*TASK BRIEF*: In the data below, one line contains "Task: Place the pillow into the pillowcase" and a later one contains "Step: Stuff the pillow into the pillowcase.". Print both, with every line between them, exactly and alone.
##### RECORDS FOR THE EXERCISE
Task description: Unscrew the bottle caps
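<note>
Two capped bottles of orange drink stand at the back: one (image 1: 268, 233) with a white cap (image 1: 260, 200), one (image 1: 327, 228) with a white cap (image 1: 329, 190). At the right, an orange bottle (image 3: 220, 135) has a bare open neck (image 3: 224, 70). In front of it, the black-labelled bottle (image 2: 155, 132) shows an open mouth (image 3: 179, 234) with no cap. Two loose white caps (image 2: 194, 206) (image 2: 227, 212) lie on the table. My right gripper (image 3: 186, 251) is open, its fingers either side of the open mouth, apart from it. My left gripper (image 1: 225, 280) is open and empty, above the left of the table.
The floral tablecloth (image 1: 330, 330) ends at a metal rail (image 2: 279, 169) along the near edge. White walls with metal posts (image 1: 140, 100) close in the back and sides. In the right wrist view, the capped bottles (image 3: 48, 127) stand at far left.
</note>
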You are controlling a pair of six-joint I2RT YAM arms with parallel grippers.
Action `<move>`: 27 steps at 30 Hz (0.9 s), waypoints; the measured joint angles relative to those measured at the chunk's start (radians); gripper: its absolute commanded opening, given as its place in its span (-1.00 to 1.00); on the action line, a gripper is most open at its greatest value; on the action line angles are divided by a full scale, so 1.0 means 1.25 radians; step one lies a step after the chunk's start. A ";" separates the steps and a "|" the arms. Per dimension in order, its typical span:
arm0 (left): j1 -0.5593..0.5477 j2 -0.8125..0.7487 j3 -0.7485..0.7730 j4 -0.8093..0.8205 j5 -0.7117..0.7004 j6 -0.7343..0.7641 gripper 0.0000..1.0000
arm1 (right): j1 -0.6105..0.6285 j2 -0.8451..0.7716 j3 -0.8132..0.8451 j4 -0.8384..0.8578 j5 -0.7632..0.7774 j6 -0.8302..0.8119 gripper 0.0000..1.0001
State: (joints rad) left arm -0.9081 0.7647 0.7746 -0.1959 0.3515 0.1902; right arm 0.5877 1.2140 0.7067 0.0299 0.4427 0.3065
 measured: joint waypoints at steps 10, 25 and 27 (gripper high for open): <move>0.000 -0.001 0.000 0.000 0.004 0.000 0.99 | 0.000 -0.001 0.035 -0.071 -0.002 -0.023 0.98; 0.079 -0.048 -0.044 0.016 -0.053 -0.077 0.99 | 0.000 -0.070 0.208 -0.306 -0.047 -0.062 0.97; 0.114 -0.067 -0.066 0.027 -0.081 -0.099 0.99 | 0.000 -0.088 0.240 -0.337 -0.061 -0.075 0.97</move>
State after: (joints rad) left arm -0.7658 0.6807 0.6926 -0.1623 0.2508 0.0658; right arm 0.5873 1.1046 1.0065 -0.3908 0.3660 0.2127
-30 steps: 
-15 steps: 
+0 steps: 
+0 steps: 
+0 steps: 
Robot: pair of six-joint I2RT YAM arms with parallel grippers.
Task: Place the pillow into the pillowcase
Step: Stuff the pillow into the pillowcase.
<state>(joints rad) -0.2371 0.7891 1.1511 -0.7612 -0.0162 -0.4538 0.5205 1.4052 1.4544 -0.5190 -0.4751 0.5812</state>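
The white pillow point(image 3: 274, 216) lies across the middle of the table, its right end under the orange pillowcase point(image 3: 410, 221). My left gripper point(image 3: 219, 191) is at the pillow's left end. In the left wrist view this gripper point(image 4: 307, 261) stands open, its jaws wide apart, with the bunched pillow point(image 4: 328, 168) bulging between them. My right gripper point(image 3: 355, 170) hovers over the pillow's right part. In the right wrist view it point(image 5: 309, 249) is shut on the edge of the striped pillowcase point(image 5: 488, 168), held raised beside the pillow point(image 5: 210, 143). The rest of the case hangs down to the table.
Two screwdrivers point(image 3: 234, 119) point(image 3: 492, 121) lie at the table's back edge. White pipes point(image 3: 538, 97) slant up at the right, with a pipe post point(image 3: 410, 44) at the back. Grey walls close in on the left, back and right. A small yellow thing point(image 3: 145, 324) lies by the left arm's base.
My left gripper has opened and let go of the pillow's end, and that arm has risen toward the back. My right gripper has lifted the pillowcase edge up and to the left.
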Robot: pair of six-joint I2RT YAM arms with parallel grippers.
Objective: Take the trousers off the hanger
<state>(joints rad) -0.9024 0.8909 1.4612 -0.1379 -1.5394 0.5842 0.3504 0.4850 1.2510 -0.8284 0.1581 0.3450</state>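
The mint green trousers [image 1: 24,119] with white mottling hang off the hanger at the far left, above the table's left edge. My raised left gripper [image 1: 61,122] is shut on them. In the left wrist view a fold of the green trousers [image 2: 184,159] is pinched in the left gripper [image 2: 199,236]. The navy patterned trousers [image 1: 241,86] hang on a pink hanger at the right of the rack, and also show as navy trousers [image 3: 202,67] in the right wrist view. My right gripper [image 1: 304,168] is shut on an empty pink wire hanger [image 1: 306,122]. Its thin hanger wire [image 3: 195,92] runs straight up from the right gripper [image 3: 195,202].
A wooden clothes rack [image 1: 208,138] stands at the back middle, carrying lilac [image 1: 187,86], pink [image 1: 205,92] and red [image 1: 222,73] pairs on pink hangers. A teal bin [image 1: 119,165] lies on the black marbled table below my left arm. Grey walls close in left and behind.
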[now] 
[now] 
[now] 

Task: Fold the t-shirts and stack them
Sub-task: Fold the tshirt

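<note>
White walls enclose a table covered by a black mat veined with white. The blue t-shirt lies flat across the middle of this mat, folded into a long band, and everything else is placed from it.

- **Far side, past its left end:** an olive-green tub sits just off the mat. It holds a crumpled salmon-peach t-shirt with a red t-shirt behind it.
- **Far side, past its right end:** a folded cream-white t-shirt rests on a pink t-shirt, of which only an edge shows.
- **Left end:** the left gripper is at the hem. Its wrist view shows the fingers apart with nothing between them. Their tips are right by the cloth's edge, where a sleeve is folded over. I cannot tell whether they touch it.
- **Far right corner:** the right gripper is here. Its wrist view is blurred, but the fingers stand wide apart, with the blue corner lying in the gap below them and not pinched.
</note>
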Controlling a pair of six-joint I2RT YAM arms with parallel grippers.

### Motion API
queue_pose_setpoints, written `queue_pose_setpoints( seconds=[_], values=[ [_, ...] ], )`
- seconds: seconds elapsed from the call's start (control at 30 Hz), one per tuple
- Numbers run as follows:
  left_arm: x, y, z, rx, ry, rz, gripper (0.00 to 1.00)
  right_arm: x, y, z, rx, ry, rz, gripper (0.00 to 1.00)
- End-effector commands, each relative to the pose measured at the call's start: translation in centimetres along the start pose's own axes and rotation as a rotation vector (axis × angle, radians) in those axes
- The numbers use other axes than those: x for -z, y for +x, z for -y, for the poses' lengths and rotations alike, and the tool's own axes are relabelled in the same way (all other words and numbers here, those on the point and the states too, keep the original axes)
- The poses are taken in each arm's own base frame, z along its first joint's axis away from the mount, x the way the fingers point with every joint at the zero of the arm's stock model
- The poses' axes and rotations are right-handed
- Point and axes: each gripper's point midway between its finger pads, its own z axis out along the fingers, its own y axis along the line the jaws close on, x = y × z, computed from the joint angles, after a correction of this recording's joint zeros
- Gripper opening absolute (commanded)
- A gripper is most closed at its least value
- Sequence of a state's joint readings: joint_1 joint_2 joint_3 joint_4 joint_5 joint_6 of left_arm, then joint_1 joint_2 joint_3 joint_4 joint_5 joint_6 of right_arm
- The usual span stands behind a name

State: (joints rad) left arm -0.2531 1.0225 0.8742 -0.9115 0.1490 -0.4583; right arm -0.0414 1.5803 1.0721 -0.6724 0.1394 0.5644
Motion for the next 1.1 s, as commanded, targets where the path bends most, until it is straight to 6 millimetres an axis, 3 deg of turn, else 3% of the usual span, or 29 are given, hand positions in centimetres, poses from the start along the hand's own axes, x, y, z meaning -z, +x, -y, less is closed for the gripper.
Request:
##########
*RESULT FOR THIS TASK*:
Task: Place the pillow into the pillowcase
Step: Stuff the pillow into the pillowcase.

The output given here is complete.